I sent the companion of my English walk John Burroughs's "Birds and Poets." John Burroughs's life-work is beginning to have its full effect in many different lines. When he first wrote there were few men of letters in our country who knew nature at first hand. Now there are many who delight in our birds, who know their songs, who keenly love all that belongs to out-of-door life. For instance, Madison Cawein and Ernest McGaffey have for a number of years written of our woods and fields, of the birds and the flowers, as only those can write who join to love of Nature the gift of observa­tion and the gift of description. Mr. Cawein is a Kentuckian; and another Kentuckian, Miss Julia Stockton Dinsmore, in the little volume of poems which she has just published, includes many which describe with beauty and charm the sights and sounds so dear to all of us who know American country life. Miss Dinsmore knows Kentucky, and the Gulf Coast of Louisiana, and the great plains of North Dakota; and she knows also the regions that lie outside of what can be seen with material vision. For years in our family we have had some of her poems in the scrap-book cut from newspapers when we knew nothing about her except the initials signed to the verses. Only one who sees with the eyes of the spirit as well as the eyes of the bocly could have written the "Thre­nody," curiously attractive in its simplicity and pathos, with which the little book opens. It contains many poems that make a similar appeal.
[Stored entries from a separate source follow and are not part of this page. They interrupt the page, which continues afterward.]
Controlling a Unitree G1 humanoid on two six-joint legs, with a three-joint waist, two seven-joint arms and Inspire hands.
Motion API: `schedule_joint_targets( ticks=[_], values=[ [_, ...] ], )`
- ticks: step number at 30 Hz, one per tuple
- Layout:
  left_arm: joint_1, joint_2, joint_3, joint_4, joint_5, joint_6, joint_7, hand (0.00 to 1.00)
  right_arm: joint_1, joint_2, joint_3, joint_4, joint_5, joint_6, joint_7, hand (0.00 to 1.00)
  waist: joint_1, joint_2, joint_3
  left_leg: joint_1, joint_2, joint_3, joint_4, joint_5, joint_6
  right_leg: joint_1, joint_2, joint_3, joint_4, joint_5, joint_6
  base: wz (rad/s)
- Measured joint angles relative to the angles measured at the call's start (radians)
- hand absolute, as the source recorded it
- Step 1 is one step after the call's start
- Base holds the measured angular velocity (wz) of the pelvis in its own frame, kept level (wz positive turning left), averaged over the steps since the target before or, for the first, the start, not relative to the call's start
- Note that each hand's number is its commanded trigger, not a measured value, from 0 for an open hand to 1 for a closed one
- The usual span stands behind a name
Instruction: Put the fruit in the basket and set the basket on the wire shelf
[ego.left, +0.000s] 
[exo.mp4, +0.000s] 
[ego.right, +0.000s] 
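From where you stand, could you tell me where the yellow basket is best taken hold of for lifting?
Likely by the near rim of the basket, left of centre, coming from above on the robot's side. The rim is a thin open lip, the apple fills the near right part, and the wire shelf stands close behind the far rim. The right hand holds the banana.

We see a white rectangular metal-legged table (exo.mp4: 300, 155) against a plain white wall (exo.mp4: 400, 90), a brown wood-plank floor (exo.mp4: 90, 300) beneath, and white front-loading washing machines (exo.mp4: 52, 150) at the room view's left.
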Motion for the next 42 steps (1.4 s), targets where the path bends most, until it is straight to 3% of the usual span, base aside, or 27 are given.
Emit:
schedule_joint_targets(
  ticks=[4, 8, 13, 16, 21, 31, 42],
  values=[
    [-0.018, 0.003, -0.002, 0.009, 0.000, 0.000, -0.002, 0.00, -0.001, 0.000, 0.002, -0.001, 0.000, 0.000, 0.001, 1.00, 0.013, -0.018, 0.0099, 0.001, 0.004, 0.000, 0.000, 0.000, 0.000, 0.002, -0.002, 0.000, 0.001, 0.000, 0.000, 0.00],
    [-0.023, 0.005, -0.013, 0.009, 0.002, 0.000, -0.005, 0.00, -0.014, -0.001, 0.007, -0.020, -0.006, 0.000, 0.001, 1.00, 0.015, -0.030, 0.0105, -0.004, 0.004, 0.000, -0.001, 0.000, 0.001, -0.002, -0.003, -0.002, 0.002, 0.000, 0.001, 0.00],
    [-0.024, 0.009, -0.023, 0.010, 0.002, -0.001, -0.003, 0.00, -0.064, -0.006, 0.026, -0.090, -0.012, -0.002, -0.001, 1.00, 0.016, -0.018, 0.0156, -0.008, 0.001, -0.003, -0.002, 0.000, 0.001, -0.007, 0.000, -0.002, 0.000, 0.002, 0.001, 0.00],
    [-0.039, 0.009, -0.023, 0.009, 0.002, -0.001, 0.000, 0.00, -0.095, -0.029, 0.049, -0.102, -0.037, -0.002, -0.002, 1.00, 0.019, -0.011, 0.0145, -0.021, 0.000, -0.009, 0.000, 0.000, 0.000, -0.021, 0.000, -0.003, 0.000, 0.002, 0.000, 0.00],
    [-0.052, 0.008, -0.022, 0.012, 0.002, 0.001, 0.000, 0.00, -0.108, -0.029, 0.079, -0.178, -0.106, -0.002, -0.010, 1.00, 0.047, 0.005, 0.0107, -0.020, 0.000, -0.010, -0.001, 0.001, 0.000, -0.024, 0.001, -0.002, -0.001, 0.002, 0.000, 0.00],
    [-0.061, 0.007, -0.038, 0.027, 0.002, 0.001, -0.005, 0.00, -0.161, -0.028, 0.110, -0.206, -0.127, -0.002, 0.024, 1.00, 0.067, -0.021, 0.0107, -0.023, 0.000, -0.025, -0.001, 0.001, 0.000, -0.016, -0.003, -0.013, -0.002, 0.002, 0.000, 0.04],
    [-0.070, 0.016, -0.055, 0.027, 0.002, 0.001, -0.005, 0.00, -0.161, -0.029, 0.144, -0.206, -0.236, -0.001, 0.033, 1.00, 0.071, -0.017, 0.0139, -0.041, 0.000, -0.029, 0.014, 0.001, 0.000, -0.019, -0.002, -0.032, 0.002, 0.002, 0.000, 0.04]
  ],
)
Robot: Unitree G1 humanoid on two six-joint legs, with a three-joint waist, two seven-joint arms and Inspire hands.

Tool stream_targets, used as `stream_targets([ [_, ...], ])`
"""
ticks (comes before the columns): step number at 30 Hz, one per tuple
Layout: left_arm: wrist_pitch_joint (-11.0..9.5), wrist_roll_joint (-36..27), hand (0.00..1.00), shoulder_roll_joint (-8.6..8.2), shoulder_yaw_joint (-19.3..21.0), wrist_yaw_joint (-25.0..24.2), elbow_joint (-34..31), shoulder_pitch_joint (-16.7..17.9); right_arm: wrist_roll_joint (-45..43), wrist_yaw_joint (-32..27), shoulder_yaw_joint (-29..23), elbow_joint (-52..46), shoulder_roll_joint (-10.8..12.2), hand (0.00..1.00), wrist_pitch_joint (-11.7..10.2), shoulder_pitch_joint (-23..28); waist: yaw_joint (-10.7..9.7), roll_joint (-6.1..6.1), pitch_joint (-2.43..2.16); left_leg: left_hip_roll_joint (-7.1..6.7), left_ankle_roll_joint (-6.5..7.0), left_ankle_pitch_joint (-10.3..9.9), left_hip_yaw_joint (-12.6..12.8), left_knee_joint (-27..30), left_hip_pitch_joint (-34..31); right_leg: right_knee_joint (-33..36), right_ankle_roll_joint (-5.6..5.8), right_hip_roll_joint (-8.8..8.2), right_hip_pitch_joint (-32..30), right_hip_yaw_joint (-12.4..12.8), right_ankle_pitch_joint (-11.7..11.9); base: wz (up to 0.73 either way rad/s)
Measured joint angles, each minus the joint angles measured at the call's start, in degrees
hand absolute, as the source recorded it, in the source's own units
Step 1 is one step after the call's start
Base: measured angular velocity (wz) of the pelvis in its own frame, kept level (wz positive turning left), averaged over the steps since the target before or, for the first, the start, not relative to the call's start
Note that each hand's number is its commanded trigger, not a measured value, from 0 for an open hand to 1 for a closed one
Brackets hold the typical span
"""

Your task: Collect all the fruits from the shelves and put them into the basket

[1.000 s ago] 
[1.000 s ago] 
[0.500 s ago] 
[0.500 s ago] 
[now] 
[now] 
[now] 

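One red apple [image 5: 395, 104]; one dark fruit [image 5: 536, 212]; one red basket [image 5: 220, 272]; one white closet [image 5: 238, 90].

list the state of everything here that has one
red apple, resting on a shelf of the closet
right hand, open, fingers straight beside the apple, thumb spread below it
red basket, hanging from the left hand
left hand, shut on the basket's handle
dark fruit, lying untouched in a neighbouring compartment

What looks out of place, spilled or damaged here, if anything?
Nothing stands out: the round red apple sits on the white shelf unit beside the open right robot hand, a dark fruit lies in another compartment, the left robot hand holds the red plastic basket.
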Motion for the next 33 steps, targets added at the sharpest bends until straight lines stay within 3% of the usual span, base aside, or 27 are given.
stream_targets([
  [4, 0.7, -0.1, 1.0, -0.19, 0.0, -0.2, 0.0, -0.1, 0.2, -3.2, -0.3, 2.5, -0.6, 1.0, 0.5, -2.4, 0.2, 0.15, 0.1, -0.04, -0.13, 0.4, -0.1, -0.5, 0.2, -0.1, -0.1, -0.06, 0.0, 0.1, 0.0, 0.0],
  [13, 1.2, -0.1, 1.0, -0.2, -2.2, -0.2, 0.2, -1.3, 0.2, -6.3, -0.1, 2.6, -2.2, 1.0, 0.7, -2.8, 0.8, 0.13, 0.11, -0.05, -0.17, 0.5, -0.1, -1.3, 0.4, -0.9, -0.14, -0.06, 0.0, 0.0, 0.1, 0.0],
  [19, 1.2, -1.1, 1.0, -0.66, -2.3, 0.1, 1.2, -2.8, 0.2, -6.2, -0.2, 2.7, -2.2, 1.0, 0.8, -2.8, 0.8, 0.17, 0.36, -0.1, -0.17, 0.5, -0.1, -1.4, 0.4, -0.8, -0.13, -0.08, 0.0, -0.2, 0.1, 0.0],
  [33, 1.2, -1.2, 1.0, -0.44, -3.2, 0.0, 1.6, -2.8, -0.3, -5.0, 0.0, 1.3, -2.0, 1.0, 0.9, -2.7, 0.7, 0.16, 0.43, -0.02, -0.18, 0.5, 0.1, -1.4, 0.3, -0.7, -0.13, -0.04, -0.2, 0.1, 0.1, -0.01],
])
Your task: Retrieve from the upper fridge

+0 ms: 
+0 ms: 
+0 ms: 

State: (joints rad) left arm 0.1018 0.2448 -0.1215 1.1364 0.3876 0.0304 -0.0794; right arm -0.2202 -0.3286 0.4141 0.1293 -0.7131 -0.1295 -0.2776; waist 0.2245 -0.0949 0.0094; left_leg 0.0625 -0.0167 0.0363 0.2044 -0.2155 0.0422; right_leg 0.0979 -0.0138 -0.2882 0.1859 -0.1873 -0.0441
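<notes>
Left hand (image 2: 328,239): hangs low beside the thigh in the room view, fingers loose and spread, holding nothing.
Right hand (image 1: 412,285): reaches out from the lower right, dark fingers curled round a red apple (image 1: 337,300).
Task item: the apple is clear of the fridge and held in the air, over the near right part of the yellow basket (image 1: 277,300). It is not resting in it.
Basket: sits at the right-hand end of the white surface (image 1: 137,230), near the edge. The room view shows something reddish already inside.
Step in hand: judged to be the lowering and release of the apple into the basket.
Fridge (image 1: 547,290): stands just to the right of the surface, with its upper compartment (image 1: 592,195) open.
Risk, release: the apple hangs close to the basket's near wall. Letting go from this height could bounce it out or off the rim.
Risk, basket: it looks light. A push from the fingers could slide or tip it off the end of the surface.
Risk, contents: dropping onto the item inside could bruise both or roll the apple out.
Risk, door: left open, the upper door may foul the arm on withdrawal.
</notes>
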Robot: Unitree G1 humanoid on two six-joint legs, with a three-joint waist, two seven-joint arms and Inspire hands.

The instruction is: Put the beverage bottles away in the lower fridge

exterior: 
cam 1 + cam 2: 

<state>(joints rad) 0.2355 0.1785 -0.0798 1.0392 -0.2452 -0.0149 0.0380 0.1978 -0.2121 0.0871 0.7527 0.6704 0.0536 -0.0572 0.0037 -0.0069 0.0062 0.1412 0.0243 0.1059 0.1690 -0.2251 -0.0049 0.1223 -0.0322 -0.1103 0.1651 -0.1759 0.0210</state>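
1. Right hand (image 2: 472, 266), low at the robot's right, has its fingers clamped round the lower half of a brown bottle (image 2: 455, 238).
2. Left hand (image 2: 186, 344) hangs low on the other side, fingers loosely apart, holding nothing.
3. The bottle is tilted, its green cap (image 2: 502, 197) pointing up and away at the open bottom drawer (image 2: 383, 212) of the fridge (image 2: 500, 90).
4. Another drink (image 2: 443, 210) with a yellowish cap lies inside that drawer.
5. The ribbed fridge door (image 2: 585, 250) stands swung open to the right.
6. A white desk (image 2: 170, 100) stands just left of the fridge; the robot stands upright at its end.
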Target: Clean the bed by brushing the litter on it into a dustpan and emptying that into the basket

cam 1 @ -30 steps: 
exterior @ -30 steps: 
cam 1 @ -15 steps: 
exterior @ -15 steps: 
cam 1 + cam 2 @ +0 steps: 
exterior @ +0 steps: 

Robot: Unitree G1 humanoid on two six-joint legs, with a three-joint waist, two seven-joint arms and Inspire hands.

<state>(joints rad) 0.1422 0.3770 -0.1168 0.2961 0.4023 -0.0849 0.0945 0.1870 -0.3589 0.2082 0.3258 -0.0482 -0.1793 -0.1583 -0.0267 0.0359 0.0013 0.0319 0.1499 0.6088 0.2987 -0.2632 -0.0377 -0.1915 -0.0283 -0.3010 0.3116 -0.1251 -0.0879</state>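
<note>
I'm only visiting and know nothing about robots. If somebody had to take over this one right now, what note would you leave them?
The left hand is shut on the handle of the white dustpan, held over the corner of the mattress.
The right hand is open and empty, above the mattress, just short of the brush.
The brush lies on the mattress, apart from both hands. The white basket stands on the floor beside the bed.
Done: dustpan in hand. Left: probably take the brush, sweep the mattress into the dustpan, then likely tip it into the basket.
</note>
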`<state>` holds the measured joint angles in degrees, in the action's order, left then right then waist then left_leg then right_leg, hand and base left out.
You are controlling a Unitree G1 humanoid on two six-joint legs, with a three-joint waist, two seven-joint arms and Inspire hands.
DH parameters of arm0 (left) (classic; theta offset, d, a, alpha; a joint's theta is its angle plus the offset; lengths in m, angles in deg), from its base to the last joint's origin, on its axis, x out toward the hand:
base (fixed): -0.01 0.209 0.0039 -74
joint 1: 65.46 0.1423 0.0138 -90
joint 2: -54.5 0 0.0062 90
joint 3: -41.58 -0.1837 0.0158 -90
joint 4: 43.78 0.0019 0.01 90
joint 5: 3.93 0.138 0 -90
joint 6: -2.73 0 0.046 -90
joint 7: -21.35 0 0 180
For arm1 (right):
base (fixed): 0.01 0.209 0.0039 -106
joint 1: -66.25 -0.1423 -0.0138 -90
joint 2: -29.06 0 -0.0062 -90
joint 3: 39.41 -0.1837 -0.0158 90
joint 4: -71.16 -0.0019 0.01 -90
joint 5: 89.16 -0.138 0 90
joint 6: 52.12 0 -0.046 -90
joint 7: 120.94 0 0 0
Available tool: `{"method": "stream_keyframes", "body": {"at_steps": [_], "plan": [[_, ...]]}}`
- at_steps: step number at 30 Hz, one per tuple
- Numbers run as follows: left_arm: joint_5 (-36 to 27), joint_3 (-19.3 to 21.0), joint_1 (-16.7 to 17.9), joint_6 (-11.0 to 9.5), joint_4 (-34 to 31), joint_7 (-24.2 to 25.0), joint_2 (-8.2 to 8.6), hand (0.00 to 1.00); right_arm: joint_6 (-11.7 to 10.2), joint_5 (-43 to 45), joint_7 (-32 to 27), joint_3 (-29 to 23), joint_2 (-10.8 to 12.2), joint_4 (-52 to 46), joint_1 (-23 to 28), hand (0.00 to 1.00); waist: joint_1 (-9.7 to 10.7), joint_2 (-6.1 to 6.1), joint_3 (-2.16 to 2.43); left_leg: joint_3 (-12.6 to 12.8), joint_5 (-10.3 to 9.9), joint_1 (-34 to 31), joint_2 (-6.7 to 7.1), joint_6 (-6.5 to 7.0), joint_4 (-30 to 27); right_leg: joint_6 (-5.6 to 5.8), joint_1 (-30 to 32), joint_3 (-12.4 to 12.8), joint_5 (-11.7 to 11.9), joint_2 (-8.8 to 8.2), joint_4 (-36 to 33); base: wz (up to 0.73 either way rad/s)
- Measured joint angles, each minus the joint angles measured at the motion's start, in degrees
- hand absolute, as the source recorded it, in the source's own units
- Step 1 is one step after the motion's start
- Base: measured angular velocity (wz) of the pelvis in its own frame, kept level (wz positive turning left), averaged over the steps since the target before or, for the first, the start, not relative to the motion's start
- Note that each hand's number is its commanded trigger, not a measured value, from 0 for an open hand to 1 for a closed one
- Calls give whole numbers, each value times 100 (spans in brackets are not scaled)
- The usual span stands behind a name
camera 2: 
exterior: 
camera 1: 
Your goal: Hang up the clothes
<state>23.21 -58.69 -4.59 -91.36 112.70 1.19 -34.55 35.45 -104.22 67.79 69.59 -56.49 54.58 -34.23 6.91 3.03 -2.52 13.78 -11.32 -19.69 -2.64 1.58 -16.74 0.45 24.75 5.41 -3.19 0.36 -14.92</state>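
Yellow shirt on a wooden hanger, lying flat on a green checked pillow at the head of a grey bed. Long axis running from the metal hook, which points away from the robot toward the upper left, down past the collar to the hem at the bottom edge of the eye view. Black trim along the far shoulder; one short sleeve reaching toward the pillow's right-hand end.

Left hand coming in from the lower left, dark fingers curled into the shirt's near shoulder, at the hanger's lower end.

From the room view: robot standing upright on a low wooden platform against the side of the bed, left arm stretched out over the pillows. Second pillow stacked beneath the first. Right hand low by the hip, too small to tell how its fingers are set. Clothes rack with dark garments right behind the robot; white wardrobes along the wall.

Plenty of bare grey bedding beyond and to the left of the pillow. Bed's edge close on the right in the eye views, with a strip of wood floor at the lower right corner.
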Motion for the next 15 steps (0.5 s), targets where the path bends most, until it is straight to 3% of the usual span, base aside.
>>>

The writer knows bluebird and robin, redbird and field lark and whippoorwill, just as she knows Southern rivers and Western plains; she knows rushing winds and running waters and the sights and sounds of lonely places; and, moreover, she knows, and almost tells, those hidden things of the heart which never find complete utter­ance.

I wonder whether birds and children and home did not have a deeper interest for Roosevelt than soldiering or pioneering or statesmanship? After all is said and done, should not the final estimate be that he was, not a literary man, not a political man, not a military man, but a homely man?